Pick each line that has "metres" out of the records.

Records shown: Begin

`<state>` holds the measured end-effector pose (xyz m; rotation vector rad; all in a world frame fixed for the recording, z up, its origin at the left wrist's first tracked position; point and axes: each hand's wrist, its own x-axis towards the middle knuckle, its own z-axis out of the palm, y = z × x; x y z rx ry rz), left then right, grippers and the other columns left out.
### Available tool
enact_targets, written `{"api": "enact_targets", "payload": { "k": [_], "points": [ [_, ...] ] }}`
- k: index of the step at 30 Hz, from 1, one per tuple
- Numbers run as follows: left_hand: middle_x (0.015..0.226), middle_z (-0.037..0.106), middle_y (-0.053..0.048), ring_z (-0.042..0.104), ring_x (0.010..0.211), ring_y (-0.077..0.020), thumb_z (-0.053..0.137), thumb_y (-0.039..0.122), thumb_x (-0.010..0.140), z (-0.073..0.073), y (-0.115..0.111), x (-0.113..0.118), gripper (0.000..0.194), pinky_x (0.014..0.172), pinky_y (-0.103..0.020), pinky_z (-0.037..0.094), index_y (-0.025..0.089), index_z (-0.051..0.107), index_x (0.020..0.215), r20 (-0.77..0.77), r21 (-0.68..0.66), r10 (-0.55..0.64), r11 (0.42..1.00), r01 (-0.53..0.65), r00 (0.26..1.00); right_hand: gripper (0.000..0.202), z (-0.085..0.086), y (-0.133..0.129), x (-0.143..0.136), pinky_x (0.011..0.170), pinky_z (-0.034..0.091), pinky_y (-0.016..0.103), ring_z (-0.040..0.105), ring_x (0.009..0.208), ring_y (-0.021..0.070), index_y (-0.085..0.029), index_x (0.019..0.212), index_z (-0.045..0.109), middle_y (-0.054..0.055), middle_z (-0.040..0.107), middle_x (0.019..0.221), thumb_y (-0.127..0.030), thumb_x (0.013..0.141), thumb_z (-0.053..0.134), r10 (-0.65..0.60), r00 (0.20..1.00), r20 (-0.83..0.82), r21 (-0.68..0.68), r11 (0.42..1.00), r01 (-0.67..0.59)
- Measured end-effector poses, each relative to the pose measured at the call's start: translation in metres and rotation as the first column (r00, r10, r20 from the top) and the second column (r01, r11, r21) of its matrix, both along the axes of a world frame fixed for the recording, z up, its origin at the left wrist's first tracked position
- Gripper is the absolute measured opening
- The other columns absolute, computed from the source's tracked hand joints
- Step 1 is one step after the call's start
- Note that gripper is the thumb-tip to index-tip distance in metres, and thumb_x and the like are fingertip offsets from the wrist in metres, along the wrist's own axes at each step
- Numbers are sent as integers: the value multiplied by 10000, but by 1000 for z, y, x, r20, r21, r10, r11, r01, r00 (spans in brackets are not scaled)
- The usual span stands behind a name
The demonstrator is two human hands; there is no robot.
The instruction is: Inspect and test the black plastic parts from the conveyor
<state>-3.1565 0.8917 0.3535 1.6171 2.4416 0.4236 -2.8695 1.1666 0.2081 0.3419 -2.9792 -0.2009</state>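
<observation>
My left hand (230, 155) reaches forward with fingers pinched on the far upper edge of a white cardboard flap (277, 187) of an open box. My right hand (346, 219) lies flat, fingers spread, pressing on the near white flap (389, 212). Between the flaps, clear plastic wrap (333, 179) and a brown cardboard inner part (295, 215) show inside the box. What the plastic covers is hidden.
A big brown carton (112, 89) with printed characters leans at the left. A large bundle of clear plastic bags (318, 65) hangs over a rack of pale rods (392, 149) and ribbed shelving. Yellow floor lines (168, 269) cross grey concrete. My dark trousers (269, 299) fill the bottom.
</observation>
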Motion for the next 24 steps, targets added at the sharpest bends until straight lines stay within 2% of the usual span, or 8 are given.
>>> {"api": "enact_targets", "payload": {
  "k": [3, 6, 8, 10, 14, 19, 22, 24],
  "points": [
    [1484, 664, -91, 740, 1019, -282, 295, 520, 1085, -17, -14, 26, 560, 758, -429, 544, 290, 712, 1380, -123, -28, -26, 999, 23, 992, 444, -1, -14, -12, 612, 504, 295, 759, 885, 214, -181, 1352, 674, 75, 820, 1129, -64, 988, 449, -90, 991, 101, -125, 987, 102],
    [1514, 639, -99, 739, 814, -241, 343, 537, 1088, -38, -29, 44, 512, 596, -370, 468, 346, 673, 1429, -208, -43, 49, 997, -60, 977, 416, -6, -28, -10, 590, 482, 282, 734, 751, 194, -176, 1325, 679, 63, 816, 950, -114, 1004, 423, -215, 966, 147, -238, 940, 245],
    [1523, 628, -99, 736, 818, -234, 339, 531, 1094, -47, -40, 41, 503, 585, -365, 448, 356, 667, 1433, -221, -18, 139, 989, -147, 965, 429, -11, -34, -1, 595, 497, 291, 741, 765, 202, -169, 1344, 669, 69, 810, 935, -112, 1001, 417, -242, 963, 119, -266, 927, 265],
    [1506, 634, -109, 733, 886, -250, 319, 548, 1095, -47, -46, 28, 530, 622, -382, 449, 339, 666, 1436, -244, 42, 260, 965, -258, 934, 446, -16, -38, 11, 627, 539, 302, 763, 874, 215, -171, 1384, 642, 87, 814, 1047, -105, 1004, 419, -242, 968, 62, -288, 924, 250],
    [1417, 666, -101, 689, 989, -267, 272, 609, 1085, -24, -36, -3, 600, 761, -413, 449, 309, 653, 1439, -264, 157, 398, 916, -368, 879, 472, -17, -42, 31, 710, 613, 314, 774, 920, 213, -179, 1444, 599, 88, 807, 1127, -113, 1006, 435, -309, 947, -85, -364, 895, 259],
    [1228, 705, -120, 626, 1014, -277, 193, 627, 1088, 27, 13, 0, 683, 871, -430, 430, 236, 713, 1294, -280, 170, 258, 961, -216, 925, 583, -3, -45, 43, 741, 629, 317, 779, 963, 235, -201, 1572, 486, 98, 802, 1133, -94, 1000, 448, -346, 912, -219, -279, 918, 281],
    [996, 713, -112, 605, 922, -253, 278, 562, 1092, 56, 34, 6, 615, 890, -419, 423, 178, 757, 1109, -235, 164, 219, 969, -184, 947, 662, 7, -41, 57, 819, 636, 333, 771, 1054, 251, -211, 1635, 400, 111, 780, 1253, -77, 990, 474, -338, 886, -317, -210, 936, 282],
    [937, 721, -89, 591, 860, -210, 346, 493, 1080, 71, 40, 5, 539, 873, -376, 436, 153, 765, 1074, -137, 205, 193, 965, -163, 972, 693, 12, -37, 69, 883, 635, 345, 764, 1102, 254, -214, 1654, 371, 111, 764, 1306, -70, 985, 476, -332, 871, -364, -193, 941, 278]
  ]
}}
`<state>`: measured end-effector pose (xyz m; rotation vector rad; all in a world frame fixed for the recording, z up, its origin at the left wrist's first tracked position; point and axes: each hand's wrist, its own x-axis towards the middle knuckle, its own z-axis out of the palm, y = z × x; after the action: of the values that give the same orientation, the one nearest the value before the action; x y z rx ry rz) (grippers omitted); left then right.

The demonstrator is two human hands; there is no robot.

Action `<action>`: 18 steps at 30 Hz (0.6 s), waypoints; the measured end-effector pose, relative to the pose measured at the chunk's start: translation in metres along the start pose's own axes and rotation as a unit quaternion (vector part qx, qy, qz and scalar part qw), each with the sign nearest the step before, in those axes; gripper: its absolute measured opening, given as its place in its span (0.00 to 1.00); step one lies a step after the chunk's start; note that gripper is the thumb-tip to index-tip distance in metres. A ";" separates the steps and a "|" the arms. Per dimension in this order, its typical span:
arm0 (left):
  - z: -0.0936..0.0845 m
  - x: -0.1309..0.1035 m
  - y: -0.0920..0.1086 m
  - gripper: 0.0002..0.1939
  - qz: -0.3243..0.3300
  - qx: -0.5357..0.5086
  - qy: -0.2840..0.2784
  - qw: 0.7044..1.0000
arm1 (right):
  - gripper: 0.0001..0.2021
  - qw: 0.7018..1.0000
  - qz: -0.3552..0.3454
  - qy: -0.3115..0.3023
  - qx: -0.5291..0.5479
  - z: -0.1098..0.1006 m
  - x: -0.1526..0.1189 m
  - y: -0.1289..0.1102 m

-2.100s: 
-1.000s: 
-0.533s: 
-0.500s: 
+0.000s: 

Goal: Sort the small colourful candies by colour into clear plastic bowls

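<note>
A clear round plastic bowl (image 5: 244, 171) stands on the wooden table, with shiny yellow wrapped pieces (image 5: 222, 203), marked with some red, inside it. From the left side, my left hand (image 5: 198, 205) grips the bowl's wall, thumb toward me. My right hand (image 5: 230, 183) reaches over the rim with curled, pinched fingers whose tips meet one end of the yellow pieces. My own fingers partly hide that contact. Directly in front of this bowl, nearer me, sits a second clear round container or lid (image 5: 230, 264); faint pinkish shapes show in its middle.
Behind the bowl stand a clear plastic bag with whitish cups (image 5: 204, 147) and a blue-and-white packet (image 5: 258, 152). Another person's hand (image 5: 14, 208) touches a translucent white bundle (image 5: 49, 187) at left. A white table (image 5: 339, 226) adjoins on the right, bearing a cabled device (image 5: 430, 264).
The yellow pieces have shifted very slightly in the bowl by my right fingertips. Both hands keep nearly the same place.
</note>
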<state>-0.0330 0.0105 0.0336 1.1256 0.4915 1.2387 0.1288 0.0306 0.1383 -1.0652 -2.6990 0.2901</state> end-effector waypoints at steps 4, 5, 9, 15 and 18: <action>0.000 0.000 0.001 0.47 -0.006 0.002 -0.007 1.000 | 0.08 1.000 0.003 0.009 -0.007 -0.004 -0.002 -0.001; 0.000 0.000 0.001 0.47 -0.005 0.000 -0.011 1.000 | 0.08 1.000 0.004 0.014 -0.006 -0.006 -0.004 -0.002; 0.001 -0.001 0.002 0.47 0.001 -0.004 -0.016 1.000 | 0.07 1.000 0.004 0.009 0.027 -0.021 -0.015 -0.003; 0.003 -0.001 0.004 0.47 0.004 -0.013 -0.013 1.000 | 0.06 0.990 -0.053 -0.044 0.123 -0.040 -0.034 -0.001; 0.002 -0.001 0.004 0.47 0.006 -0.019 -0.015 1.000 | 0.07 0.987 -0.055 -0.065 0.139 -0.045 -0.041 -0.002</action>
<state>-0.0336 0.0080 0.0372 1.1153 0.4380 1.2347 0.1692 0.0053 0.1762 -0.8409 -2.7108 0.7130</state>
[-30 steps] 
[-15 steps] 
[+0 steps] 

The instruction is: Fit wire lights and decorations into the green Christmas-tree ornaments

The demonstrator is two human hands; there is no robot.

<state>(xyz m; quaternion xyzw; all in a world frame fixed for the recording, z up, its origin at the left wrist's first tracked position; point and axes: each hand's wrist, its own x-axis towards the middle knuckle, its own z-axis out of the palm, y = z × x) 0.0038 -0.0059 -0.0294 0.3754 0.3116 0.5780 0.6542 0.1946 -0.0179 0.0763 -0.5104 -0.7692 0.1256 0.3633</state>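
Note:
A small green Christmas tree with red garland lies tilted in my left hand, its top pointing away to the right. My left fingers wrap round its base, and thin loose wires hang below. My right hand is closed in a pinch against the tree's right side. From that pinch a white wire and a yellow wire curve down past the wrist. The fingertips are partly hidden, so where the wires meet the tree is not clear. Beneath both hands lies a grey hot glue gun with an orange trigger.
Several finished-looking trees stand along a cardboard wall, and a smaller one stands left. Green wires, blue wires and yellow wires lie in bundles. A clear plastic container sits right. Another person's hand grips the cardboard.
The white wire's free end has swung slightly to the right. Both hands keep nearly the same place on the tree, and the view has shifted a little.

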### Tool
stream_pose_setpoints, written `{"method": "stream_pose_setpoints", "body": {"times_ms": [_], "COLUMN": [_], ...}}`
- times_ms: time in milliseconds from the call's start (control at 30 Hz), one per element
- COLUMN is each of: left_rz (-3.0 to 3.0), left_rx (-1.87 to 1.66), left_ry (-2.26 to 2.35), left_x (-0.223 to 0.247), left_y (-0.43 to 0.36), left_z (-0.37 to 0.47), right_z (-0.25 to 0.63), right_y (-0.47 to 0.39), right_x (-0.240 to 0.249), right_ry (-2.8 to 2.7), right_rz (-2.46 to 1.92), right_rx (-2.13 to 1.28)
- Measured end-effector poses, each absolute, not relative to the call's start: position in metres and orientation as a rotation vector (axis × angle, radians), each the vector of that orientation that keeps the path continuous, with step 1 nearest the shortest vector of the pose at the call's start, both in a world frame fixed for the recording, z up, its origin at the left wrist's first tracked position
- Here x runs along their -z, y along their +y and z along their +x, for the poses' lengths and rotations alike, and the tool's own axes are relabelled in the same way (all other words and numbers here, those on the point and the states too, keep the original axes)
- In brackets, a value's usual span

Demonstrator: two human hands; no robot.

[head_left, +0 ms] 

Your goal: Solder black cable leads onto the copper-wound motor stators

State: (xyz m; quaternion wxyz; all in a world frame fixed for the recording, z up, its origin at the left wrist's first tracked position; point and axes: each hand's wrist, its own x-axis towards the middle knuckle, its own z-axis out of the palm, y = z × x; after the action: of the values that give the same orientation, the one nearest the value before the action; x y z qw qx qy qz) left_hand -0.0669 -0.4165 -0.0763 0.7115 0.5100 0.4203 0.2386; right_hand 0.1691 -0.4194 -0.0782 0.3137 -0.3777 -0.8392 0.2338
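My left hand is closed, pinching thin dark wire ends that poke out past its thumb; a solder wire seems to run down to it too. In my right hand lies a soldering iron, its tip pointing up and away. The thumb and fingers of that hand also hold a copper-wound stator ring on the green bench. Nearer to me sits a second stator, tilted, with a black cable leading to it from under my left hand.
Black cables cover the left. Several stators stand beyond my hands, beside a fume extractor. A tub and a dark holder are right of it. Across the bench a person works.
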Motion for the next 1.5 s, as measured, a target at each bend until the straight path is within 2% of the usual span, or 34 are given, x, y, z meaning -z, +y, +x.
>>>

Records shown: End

Worked solution =
- Measured end-effector poses, each relative to the pose measured at the call's start: translation in metres and rotation as the first column (r00, r10, r20 from the top) and the second column (r01, r11, r21) of its matrix, both along the axes of a world frame fixed for the recording, z up, its origin at the left wrist's first tracked position
- Note that gripper is the thumb-tip to index-tip distance in metres, and thumb_x and the like are fingertip offsets from the wrist in metres, along the wrist's own axes at each step
Action `<action>`: 18 steps at 30 Hz (0.6 s), waypoints; the measured end-effector pose, relative to the pose measured at the chunk's start: translation in metres along the start pose's own axes and rotation as a unit quaternion (vector part qx, qy, qz and scalar part qw), each with the sign nearest the step before, in those axes; gripper: its absolute measured opening, given as its place in its span (0.00 to 1.00); step one lies a step after the chunk's start; note that gripper is the thumb-tip to index-tip distance in metres. A ";" separates the steps and a "|" the arms. Per dimension in this order, its typical span:
- Measured end-effector poses, each absolute, not relative to the call's start: position in metres and orientation as a rotation vector (axis × angle, radians), each the vector of that orientation that keeps the path continuous, with step 1 nearest the shortest vector of the pose at the call's start, both in a world frame fixed for the recording, z up, its origin at the left wrist's first tracked position

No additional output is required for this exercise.